Gesink has now finalized his racing schedule for the coming season. He will skip the Giro d'Italia and instead ride the Tour of California and the Tour de France.
"I want to do the Tour of California and I'll try and be really good there. Then I'll stay there and train. Hopefully I'll win California but that's not an easy thing. It's not like I win 25 races a year and can just pick but I'll give it my best. I don't know how but I seem to do better on the other side of the ocean than here," he told Cyclingnews.
"But next year is a new challenge with new hopes and new goals and again I'd like to go for GC in the Tour de France."
Gesink has often been mentioned as a grand tour rider of potential. However, it's not always easy to fulfill what people expect for you. He is still young though, and his record still stands up against the majority of his rivals.
"If you look at the results, I've done things that people from Holland haven't done in the last thirty years. It's sport and at the highest level sometimes it works out how you want and sometimes it doesn't. That's just the way it is," he says.
He has finished in the top ten in nearly half the grand tours he has ridden. It is not at all bad.
This season he started the Giro d'Italia with high hopes of challenging for the maglia rosa, and he did have a great opening week. However, illness struck in the final half of the race and eventually, he was forced to abandon.
"I went with high expectations to the Giro and was in good shape after ten days. Then I got sick and it didn't work out as planned. From there it was hard to be on the highest level again at the Tour so I had a different role there. It was good to do that but it's not something I want to do too much in the future because I'm still only 27 and I think there are more possibilities for myself in the future," he told Cyclingnews.
"The last part of the season was perfect. I won in Quebec and was really strong in Montreal but maybe I just wanted it too much and wasn't that clever. Then in Lombardia I was top ten and the same in Beijing."
Often people seem to just focus of what is happening at the moment. If an athlete does great things today, then he/she is a hero. If he/she has a tough season, nobody cares about them. Everybody has a bad time every now and then. It is normal. People should look more at the big picture, because a bad year is not the end of the world.
In 2011, Gesink crashed and broke his leg. Since then people tend to see him as a consistent faller. But the true fact is that he has not had any severe crashes lately. He did not have a bad fall for a year, but some people just "look to what went wrong," Gesink says.
"Of course I had an accident and broke my leg in training but I've also won a lot of nice races. If I was a bad bike handler then it would be different but that's not the case.
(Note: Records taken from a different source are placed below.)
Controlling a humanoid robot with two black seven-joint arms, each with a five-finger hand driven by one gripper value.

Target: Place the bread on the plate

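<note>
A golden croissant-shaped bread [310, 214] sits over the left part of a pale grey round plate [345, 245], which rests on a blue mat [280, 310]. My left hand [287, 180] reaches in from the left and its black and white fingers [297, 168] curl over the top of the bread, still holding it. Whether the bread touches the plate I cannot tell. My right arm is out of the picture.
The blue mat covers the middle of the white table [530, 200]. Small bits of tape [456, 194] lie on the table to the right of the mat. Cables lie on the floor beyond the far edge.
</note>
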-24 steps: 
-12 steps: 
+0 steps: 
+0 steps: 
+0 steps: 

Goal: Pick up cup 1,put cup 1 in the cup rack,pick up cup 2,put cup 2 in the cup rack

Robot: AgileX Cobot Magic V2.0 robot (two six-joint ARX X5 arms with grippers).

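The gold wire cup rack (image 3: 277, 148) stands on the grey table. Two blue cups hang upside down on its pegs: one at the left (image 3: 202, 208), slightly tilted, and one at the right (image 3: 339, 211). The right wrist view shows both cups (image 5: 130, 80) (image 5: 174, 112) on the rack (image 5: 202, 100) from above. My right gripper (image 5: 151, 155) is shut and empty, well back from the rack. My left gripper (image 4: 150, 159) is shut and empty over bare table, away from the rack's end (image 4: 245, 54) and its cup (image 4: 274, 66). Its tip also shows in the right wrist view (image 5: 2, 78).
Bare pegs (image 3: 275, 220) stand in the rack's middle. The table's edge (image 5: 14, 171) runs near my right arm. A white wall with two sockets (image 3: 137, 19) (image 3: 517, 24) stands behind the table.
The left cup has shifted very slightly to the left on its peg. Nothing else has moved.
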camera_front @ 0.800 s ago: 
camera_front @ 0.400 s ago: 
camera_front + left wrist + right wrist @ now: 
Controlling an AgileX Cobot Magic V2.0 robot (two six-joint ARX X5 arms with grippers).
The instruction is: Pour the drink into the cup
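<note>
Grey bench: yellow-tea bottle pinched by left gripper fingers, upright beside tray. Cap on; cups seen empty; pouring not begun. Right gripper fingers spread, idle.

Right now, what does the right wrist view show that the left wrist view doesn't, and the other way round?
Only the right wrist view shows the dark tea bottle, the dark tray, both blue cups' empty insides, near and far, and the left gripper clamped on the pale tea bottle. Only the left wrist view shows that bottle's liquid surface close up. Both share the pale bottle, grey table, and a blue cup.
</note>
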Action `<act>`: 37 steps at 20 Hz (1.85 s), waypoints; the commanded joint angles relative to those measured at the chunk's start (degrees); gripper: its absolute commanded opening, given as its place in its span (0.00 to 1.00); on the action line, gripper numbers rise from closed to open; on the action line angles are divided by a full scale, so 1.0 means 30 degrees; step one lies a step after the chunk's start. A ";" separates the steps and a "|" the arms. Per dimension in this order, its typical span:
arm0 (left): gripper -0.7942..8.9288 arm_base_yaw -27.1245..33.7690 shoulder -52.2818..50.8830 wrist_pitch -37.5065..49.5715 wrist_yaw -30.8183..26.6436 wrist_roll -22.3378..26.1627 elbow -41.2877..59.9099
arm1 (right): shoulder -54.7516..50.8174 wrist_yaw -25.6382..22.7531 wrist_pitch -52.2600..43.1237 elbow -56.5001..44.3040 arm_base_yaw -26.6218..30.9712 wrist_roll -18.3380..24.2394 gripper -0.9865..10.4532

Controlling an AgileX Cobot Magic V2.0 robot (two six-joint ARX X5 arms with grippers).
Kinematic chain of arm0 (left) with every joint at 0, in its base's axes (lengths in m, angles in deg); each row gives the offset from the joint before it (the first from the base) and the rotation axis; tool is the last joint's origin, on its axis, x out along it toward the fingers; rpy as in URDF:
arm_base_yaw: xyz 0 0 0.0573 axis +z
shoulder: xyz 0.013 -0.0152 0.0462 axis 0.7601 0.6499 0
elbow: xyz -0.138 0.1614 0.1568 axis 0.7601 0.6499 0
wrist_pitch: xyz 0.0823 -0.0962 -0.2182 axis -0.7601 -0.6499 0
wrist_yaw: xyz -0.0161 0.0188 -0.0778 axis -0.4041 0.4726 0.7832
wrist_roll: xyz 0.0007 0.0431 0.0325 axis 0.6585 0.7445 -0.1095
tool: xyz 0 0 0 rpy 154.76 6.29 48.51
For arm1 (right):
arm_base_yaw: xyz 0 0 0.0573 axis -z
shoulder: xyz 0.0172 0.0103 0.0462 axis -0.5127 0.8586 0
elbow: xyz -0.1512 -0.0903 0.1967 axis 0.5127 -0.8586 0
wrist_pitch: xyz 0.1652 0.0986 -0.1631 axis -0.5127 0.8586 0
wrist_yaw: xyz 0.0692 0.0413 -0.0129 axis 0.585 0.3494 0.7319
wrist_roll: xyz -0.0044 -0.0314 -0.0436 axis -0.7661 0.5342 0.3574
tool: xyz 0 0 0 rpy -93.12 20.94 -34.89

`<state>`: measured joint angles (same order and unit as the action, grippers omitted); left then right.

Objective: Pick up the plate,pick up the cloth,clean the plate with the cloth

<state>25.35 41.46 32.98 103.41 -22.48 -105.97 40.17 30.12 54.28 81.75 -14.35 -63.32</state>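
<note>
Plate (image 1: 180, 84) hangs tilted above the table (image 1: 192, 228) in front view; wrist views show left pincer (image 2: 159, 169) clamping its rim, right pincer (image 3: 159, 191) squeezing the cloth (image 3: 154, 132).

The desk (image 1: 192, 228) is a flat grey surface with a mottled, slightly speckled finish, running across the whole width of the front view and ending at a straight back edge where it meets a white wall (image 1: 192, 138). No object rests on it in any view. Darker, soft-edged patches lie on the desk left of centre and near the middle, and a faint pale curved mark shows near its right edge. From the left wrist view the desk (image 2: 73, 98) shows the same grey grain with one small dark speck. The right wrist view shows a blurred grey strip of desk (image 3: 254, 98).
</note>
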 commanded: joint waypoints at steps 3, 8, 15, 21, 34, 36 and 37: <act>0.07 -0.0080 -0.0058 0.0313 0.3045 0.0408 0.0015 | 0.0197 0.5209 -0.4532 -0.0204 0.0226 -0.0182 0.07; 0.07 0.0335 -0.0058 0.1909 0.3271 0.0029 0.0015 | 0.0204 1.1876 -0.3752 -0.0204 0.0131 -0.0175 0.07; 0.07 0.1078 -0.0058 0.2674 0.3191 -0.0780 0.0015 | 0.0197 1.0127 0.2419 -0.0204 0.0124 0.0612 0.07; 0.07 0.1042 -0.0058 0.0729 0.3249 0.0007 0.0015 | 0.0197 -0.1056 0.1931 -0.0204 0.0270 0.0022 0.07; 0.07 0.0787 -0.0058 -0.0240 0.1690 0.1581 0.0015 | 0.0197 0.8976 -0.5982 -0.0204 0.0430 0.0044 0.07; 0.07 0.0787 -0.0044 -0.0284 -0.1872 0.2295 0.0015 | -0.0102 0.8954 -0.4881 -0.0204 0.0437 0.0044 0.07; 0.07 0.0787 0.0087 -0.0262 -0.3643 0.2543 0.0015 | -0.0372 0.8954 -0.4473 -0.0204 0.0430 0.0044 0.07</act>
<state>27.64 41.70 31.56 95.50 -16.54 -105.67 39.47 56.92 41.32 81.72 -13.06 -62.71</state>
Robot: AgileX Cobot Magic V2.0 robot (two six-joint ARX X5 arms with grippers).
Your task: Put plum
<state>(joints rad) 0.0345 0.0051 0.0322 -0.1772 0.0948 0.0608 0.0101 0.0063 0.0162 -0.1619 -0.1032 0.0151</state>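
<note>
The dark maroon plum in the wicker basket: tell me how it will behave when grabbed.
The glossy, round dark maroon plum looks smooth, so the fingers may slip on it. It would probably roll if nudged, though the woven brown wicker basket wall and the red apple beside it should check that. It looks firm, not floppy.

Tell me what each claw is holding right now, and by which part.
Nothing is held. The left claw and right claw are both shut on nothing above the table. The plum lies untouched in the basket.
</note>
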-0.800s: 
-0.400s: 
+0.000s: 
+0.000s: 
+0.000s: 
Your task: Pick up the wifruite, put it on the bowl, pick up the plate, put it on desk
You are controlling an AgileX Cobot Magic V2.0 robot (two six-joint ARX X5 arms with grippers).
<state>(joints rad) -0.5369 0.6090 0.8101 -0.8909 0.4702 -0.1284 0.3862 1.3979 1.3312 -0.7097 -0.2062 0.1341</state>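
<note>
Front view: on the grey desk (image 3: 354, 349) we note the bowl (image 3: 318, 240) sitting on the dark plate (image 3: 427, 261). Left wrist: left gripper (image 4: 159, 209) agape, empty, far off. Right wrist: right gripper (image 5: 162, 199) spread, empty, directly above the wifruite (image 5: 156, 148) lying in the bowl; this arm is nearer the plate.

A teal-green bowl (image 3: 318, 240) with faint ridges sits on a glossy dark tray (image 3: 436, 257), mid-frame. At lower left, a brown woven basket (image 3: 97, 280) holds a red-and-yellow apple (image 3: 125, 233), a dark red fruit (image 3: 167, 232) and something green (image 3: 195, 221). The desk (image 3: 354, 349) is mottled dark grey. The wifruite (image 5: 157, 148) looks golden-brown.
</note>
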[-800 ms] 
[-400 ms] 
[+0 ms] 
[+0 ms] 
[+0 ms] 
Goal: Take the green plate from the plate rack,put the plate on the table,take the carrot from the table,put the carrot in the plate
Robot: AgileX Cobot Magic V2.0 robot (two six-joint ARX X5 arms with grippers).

That's how it works sometimes, it's easy to understand someone if you put a label on them. If you get a few articles like that then you're pushed into a corner a bit but I think I've changed. I can remember Wiggins crashed out of the Tour in 2011 but I don't think people remember him as a guy who always crashed. Now they remember him as the guy who won a Tour and then he was the guy who couldn't even go through a corner."
"I've done more than just crashing and I think that should be looked at. The funny thing is I don't think about it that much, it's not an issue. Sometimes it happens, sometimes it doesn't."